> Work instruction
A copy is needed of each line in the records that has the word "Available".
........
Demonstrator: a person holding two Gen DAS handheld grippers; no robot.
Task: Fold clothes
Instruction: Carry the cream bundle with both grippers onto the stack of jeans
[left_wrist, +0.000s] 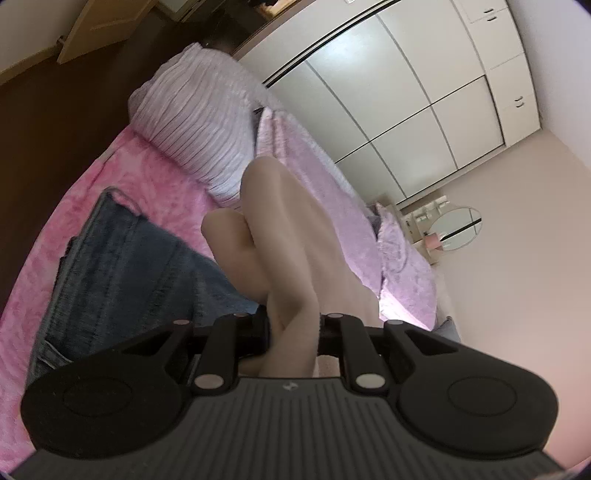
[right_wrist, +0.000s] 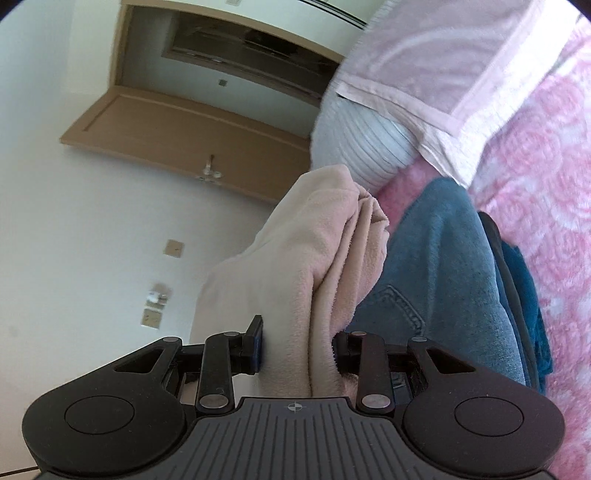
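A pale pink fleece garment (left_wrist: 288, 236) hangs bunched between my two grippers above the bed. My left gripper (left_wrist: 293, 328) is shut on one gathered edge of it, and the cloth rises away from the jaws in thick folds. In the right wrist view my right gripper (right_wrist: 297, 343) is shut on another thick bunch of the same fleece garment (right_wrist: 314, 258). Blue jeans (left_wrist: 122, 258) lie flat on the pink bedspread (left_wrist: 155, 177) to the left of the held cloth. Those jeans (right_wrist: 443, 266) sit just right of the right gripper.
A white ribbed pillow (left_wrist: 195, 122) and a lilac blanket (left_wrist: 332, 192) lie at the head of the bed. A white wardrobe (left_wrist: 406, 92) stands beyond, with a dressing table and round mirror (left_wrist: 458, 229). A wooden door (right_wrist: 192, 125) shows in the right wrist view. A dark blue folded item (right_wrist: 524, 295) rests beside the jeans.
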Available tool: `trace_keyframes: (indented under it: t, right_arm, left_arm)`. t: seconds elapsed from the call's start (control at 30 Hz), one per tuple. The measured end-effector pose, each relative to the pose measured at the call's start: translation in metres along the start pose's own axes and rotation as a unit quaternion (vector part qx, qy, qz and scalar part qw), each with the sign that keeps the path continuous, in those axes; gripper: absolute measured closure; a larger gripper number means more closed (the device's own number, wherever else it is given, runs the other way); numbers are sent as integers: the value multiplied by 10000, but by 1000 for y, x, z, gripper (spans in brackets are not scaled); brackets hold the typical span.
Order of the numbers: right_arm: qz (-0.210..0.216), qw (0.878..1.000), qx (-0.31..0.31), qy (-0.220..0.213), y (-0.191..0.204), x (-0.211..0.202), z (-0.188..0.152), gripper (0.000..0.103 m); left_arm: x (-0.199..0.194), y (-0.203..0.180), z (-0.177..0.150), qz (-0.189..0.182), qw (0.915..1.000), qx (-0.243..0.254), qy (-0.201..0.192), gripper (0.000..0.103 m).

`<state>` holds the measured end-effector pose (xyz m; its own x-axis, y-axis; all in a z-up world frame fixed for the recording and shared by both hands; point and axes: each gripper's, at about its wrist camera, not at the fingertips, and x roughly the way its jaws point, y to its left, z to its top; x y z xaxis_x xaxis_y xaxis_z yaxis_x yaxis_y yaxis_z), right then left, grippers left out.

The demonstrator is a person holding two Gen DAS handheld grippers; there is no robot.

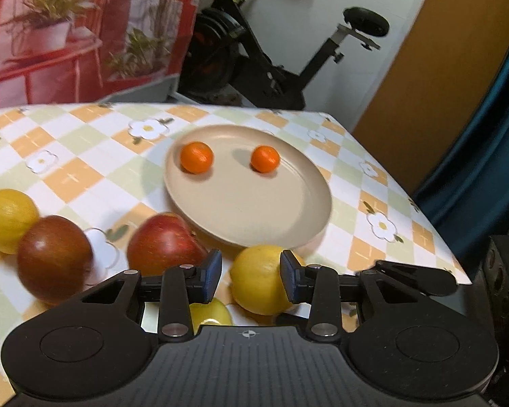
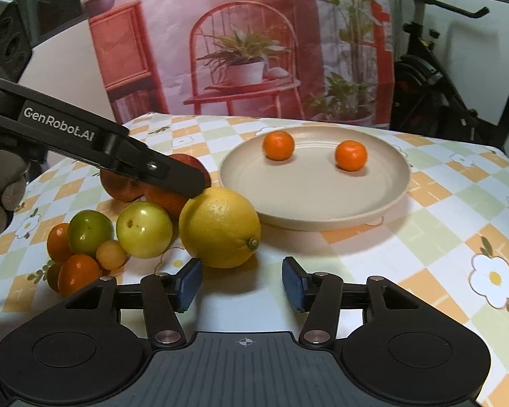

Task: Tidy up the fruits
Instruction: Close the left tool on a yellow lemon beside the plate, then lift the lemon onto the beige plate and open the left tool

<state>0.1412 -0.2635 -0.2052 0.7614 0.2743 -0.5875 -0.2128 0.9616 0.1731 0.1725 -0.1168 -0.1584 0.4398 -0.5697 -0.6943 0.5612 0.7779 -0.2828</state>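
Note:
A beige plate point(image 1: 247, 217) point(image 2: 315, 196) holds two small oranges point(image 1: 196, 157) point(image 1: 264, 158). In front of it a big yellow lemon point(image 1: 258, 281) point(image 2: 220, 227) lies on the checked cloth. My left gripper point(image 1: 251, 276) is open around this lemon: its right pad overlaps the fruit's side, and a thin gap shows at the left pad. From the right wrist view its black finger point(image 2: 173, 176) reaches over the lemon's top left. My right gripper point(image 2: 242, 285) is open and holds nothing, just short of the lemon. Two red apples point(image 1: 163, 244) point(image 1: 54, 257) and a second lemon point(image 1: 8, 218) lie to the left.
A cluster of green-yellow fruits point(image 2: 144, 230) point(image 2: 90, 232) and small oranges point(image 2: 78, 273) lies left of the lemon. A gloved hand point(image 2: 0, 186) holds the left gripper. The table's right edge point(image 1: 424, 210) drops off near the plate. An exercise bike point(image 1: 254, 51) stands behind.

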Motion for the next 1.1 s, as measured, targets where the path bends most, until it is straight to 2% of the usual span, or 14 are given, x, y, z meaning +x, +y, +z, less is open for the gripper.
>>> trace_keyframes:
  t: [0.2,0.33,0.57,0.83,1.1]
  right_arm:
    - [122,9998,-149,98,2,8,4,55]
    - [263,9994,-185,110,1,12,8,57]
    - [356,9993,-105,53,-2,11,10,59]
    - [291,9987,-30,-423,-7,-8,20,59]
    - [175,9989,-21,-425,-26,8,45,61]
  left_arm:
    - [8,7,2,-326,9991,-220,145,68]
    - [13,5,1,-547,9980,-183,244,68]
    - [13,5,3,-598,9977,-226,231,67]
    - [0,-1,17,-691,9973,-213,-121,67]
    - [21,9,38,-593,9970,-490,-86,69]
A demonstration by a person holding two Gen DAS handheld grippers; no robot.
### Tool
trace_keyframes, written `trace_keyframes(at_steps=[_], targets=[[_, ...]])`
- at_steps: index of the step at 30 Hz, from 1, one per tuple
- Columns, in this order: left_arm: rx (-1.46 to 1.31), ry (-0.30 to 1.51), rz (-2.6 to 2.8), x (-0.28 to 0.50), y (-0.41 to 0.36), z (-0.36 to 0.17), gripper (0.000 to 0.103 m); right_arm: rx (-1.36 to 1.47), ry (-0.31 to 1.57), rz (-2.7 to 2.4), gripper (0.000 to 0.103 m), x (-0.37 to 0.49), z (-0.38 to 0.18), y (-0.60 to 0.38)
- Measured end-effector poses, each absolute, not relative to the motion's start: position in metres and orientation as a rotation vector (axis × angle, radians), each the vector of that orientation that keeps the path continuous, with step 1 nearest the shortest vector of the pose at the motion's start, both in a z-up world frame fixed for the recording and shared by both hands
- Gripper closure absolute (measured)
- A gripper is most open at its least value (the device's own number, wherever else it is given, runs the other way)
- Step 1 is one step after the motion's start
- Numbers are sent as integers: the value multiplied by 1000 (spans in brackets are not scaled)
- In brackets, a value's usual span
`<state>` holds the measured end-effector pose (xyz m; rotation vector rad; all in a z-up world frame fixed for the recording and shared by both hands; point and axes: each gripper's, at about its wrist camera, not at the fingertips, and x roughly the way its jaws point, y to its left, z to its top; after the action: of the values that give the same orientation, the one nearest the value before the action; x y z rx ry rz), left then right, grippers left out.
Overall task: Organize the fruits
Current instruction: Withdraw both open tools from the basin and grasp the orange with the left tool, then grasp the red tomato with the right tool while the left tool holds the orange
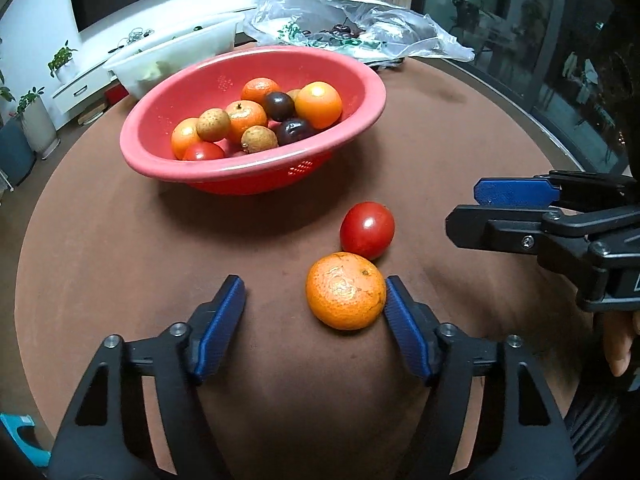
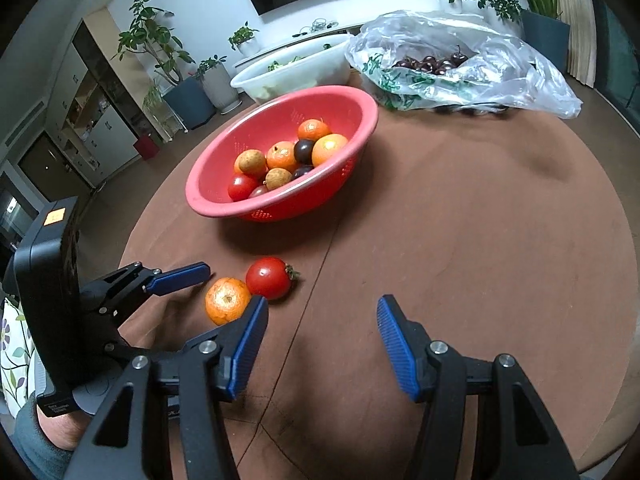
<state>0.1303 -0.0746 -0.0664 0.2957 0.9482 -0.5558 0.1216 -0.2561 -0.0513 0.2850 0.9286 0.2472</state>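
An orange mandarin (image 1: pixel 346 290) lies on the brown table (image 1: pixel 120 248) between the pads of my left gripper (image 1: pixel 314 292). It rests against the right pad, while the left pad stands well clear, so the gripper is open. A red tomato (image 1: pixel 367 230) touches the mandarin on its far side. Behind them sits a red colander (image 1: pixel 224 170) with several fruits in it. My right gripper (image 2: pixel 322 308) hovers open over bare table, with the mandarin (image 2: pixel 228 300) and tomato (image 2: pixel 269 278) just left of its left pad. The colander (image 2: pixel 280 208) stands farther back.
A clear plastic bag of dark cherries (image 2: pixel 440 64) lies at the back of the table, with a white tub (image 2: pixel 296 68) beside it. My right gripper (image 1: pixel 466 208) shows at the right edge of the left wrist view. Potted plants and a cabinet stand beyond the table.
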Motion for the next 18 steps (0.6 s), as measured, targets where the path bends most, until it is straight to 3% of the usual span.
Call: trace_keyframes(at_steps=[10,18], targets=[[275,949,-609,125,-80,-64,66,266,933,248,42,123,-53,-252],[249,943,-601,125,-73,-63,67,253,941,246,42,129,-54,-247]])
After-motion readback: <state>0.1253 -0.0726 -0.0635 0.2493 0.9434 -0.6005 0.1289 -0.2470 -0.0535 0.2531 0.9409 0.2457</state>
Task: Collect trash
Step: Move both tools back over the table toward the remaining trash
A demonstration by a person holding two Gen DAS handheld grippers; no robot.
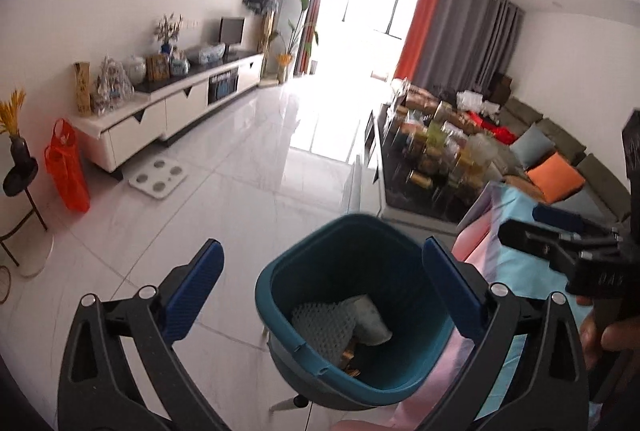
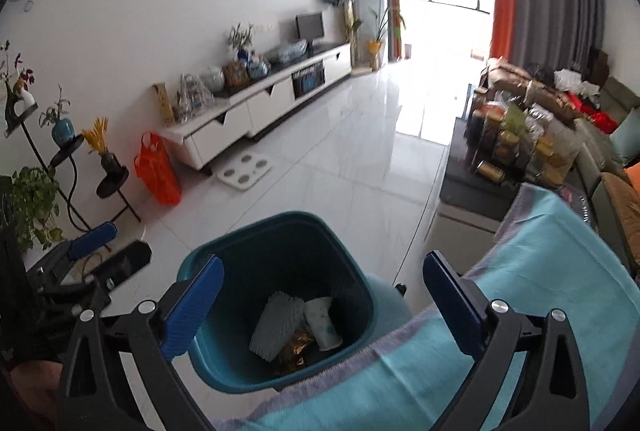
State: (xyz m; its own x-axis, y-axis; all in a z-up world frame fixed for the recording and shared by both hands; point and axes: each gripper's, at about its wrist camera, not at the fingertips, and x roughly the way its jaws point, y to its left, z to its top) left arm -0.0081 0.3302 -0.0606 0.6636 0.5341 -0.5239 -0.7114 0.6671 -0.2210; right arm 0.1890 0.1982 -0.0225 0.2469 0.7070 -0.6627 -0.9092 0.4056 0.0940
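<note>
A teal trash bin (image 1: 400, 379) (image 2: 362, 291) stands on the white tiled floor beside a table with a light blue and pink cloth (image 2: 540, 291). Inside the bin lie a white foam net sleeve (image 2: 276, 327) (image 1: 324, 327), a white crumpled paper cup (image 2: 324, 323) and a gold wrapper (image 2: 294, 351). My left gripper (image 1: 322, 287) hangs open above the bin with nothing between its blue pads. My right gripper (image 2: 322, 305) is open too, above the bin's mouth, empty. The right gripper also shows at the right edge of the left wrist view (image 1: 560, 231), and the left gripper (image 2: 92, 239) at the left of the right wrist view.
A white TV cabinet (image 2: 256, 111) runs along the left wall with an orange bag (image 2: 158, 169) and a white scale (image 2: 244, 171) on the floor near it. Plant stands (image 2: 68, 159) are at left. A crowded dark coffee table (image 1: 420, 167) and a sofa (image 1: 560, 159) fill the right.
</note>
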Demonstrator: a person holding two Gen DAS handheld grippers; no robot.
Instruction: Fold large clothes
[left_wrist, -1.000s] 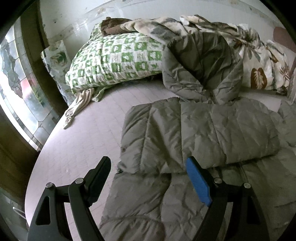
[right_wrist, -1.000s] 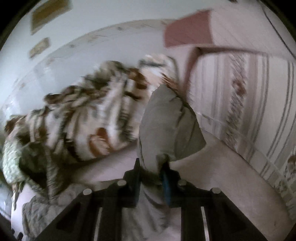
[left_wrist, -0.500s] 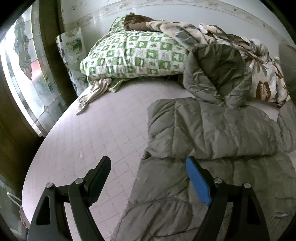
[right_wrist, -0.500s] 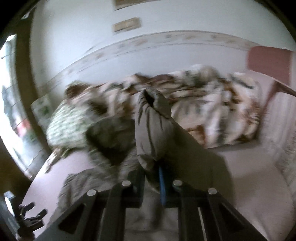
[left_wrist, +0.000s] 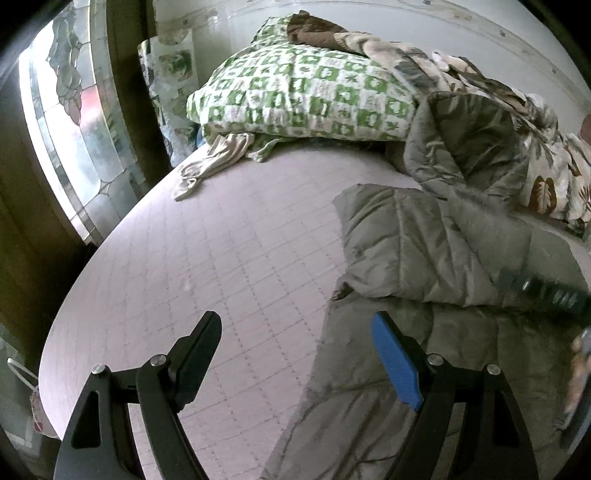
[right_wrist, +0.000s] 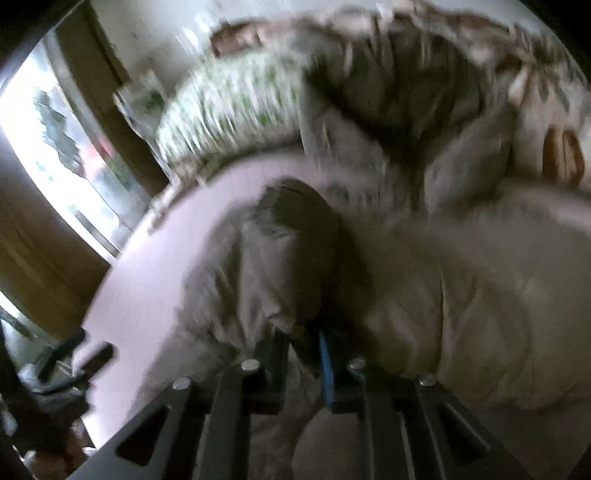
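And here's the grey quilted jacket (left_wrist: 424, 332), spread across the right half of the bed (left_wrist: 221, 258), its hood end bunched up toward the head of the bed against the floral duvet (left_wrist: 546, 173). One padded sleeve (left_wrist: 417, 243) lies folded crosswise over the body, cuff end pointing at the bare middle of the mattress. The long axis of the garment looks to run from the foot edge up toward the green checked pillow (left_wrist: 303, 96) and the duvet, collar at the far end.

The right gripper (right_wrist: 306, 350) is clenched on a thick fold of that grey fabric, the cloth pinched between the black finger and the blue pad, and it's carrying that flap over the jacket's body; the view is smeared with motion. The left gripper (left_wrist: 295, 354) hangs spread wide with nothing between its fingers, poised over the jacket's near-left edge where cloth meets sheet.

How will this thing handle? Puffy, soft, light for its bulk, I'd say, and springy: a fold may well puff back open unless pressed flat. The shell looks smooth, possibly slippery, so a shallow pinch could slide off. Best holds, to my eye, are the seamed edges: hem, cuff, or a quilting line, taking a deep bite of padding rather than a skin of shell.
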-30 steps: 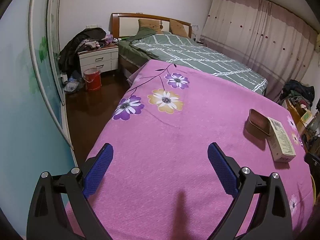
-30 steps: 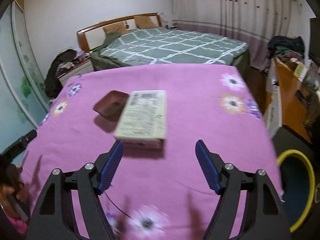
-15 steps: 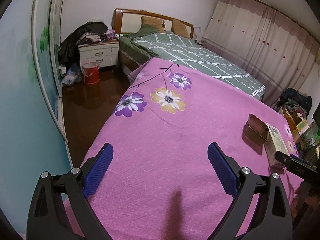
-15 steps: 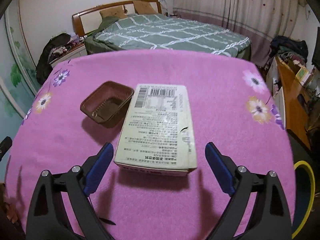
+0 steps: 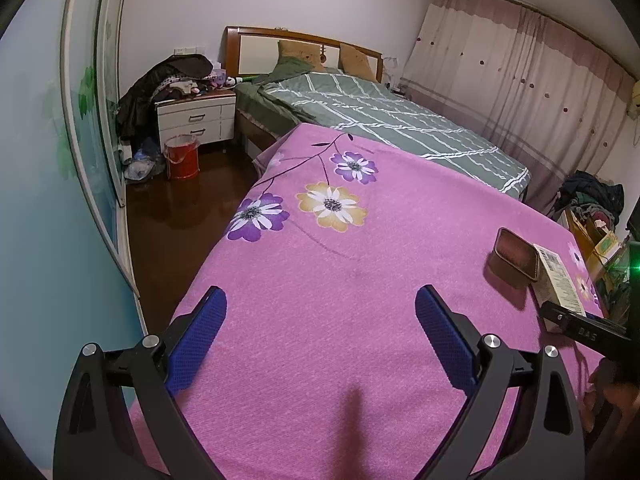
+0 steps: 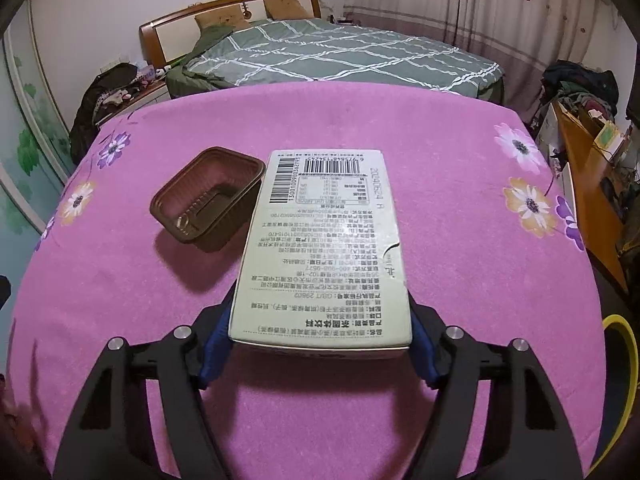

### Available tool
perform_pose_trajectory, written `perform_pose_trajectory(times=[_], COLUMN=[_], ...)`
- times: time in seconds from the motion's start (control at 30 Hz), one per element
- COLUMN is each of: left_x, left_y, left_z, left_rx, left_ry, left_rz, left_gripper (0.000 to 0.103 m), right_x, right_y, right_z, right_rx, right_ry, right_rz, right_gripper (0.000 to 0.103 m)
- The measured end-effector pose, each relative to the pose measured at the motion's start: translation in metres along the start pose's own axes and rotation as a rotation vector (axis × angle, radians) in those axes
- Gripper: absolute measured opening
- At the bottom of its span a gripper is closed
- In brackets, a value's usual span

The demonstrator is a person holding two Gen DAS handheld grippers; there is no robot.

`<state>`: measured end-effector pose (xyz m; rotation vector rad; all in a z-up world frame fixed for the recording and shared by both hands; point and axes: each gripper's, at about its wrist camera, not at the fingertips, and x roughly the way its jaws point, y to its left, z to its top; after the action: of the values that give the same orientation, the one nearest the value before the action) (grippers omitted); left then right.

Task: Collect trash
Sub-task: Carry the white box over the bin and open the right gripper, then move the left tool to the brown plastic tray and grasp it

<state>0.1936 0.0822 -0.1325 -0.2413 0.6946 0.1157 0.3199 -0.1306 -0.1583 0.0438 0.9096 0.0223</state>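
Carton point(image 6: 324, 248), pale w/ barcode, flat on pink cover, btwn right gripper's point(image 6: 320, 344) closing jaws, prob. touching.

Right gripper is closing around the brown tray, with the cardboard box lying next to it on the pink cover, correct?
Not quite. In the right wrist view the right gripper is closing around the cardboard box, whose near end sits between its fingers. The brown tray is the thing lying next to it, on the pink cover.
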Motion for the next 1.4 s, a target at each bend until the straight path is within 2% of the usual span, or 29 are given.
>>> perform_pose_trajectory(times=[0.17, 0.43, 0.63, 0.77, 0.97, 1.17, 1.27, 1.4], left_x=[-0.003, -0.003, -0.002, -0.003, -0.006, -0.004, -0.003, -0.001], left_y=[-0.001, -0.001, -0.003, -0.004, -0.011, -0.019, -0.023, -0.027], left_z=[0.0, 0.0, 0.0, 0.0, -0.001, -0.002, -0.002, -0.003], left_rx=[0.009, 0.011, 0.025, 0.029, 0.059, 0.093, 0.106, 0.125], left_ry=[-0.002, 0.001, 0.001, -0.002, -0.015, -0.002, 0.009, 0.019], left_rz=[-0.002, -0.002, 0.0, 0.004, 0.021, 0.024, 0.023, 0.02], left_gripper=[0.094, 0.094, 0.094, 0.094, 0.094, 0.094, 0.094, 0.094], right_x=[-0.019, -0.054, -0.089, -0.113, -0.127, -0.123, -0.123, -0.126], right_y=[-0.008, -0.05, -0.111, -0.169, -0.234, -0.274, -0.282, -0.28], right_z=[-0.007, -0.027, -0.057, -0.081, -0.109, -0.13, -0.137, -0.134], right_rx=[0.017, 0.105, 0.23, 0.343, 0.472, 0.534, 0.543, 0.548], right_ry=[-0.03, -0.064, -0.108, -0.127, -0.127, -0.074, -0.062, -0.104], right_rz=[0.005, 0.002, -0.074, -0.182, -0.297, -0.353, -0.386, -0.346], right_gripper=[0.068, 0.068, 0.068, 0.068, 0.068, 0.07, 0.076, 0.076])
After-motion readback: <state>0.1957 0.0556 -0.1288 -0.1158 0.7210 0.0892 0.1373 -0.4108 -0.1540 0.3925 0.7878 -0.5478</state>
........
> Exercise solution
Available tool: `trace_keyframes: (indented under it: t, right_arm, left_arm)`. t: seconds elapsed from the call's start (control at 30 Hz), one per tuple. The measured end-effector pose, each relative to the pose measured at the call's start: translation in metres along the start pose's own axes and rotation as a unit quaternion (vector part qx, qy, qz and scalar part qw), each with the sign that keeps the path continuous, in those axes; gripper: absolute measured closure; a larger gripper number means more closed (the device's own number, wherever else it is given, runs the other way); numbers are sent as integers: the value multiplied by 10000, but by 1000 for y, x, z, gripper (spans in brackets are not scaled); brackets hold the typical span.
### Available tool

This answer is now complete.